Those who shop at Ollie’s Bargain Outlet (NASDAQ:OLLI) locations know there’s a lot to be had at some very good prices. But now, the stock is a little less of a bargain than it was, up just over 4% in Monday afternoon’s trading. The big reason for the upward shot is a changed rating over at JPMorgan.
JPMorgan analyst Matthew Boss gave Ollie’s some upward momentum by raising the rating on Ollie’s from “underweight” to “neutral.” It seems that Boss believes Ollie’s is getting back to its original sales patterns, thanks in part to a mounting flow in closeout deals. Plus, supply chain improvements are helping the firm get its margin mojo back, and even the overall landscape is looking more conducive to Ollie’s sales.
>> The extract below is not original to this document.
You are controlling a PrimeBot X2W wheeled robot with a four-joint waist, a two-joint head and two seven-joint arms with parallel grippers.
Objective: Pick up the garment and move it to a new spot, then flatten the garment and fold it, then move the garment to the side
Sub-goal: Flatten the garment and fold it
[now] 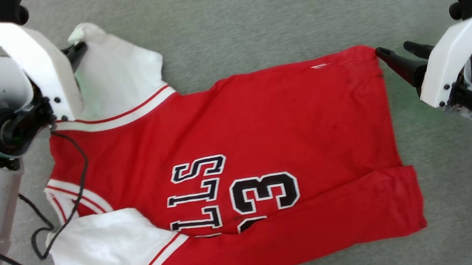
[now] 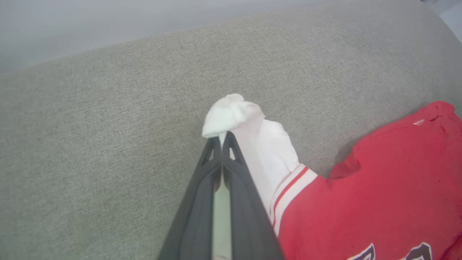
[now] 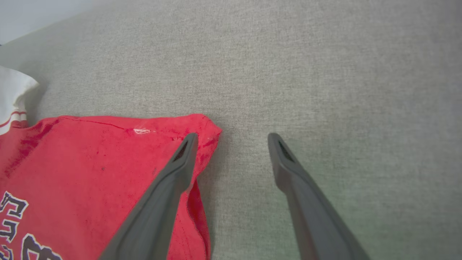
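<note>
**Figure. Garment at the flattening stage.** The garment (image 1: pixel 263 138) lies spread on the grey cloth-covered surface (image 1: pixel 249 15), collar end toward the robot's left and hem toward its right, with the black lettering (image 1: pixel 198 194) and number (image 1: pixel 265 191) facing up.

(a) The left gripper (image 2: pixel 222 139) has its fingers pressed together on the bunched tip of the far white sleeve (image 1: pixel 119 79), which is drawn out away from the body of the shirt.

(b) The right gripper (image 3: pixel 232 137) has its fingers spread apart and holds nothing. One finger rests over the far hem corner (image 1: pixel 369 50) and the other lies over bare cloth just beside it.

(c) The near white sleeve (image 1: pixel 98 246) is rumpled. A lengthwise fold (image 1: pixel 317 225) along the near side covers the lower part of the lettering and number.

*Progress, as judged:* the shirt appears already set down in its working spot, and flattening is under way but not finished, given the bunched sleeve tip and the near-side fold. Folding proper and moving the garment to the side are left to do.
</note>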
Indeed, it’s hard to count out Ollie’s overall theme; buying closeout goods is a good way to save money in a slumping economy, and Ollie’s will likely let stressed shoppers engage in retail therapy even with choppy waters ahead.
Meanwhile, analysts overall are split on OLLI stock. With seven Buy ratings, five Holds, and one Sell, Ollie’s stands as a Moderate Buy, according to Wall Street. Furthermore, it offers a lackluster 4.97% upside potential thanks to its average price target of $63.